Mes tras mes y año tras año, Eduardo persiguió el mismo número. Lo jugaba todas las veces. No gastaba en ninguna otra cosa. Con cada sorteo, cada rueda de números y el canto de cifras, el hombre besaba su billete y soñaba con la felicidad de ser rico.
Por fin Eduardo Trujillo acertó "el gordo" de Madrid. Sacó un millón cien mil dólares en la lotería. Pero entre amigos, familiares y circunstancias, esa fortuna no hizo más que hacerle la vida miserable.
No bien tuvo el dinero en la mano, los parientes se le echaron encima, la esposa se volvió loca gastando, los asaltantes lo persiguieron, los corredores de seguros lo asediaron, y los vendedores de casas, los inversionistas bancarios y las compañías financieras lo hicieron blanco de sus propuestas.
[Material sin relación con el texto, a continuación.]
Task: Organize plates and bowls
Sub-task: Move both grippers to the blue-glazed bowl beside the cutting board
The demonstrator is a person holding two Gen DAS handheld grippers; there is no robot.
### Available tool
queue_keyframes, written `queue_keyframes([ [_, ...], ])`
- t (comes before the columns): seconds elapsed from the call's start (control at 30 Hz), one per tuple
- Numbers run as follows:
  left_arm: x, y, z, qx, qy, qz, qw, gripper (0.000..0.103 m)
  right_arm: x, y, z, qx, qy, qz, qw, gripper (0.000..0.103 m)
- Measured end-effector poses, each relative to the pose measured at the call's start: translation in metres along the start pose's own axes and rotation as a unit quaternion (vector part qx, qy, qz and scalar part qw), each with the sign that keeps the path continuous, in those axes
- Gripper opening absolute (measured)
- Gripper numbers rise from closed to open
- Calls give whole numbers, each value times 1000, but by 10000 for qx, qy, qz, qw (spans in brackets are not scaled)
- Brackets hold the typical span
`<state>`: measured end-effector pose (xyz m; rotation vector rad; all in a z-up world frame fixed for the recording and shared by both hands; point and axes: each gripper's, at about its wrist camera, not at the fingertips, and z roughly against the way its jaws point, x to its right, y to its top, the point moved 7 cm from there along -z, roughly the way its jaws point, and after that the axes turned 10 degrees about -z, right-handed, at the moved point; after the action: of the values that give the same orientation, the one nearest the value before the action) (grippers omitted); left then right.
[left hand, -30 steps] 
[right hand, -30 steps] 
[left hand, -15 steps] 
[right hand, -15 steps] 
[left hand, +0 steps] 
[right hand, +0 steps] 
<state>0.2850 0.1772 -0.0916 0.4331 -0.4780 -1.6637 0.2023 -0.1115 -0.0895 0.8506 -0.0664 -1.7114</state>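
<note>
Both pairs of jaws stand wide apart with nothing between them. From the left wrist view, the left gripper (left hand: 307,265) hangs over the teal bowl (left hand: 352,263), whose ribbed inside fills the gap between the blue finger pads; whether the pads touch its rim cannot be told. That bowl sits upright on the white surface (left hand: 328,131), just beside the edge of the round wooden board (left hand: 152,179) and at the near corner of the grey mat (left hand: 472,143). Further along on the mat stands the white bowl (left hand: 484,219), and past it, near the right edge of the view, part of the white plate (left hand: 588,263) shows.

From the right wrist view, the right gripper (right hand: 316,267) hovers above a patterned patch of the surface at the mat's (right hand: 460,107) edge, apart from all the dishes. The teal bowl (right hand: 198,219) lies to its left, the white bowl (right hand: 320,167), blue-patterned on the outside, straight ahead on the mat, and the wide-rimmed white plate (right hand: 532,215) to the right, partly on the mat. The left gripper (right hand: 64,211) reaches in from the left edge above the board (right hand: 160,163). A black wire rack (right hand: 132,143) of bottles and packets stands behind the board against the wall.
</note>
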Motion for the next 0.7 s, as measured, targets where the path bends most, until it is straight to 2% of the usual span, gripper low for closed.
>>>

El pobre hombre perdió toda su felicidad al conjuro de un millón de dólares.
¿Qué hizo entonces? A los dos meses le devolvió casi todo el dinero a la lotería. "Úsenlo en obras de beneficencia -les dijo Eduardo-. Esa fortuna no me ha traído más que miseria."
Lo cierto es que el dinero no hace la felicidad. El dinero tiene poder, eso sí, y es una fuerza. Pero por sí solo no compra la felicidad. Cuando se tiene en exceso, es un factor corruptor. Poco o ningún dinero es un problema, pero también lo es mucho dinero.
Se puede ser rico y ser feliz. Se puede aun manejar millones, como algunos lo han hecho, y conservar la ecuanimidad, la bondad, la generosidad y el buen sentido. Y es posible combinar la riqueza con la justicia, pero no es fácil.
¿Cuál es la lección en todo esto? Ninguna cosa material y tangible garantiza la felicidad de nadie. Cuando los bienes materiales son un fin en sí mismos, cuando nuestro afán en la vida es acaparar dinero, cuando todo esfuerzo y energía se emplean sólo en llenar nuestros cofres, muy pronto descubrimos que para ser felices, siempre necesitamos más. El pobre siempre necesita más. El millonario siempre necesita más. Démosle gracias a Dios por todo lo que tenemos, pero estemos siempre conscientes de que las cosas materiales no producen la felicidad. La verdadera felicidad la produce sólo una adecuada relación con Dios.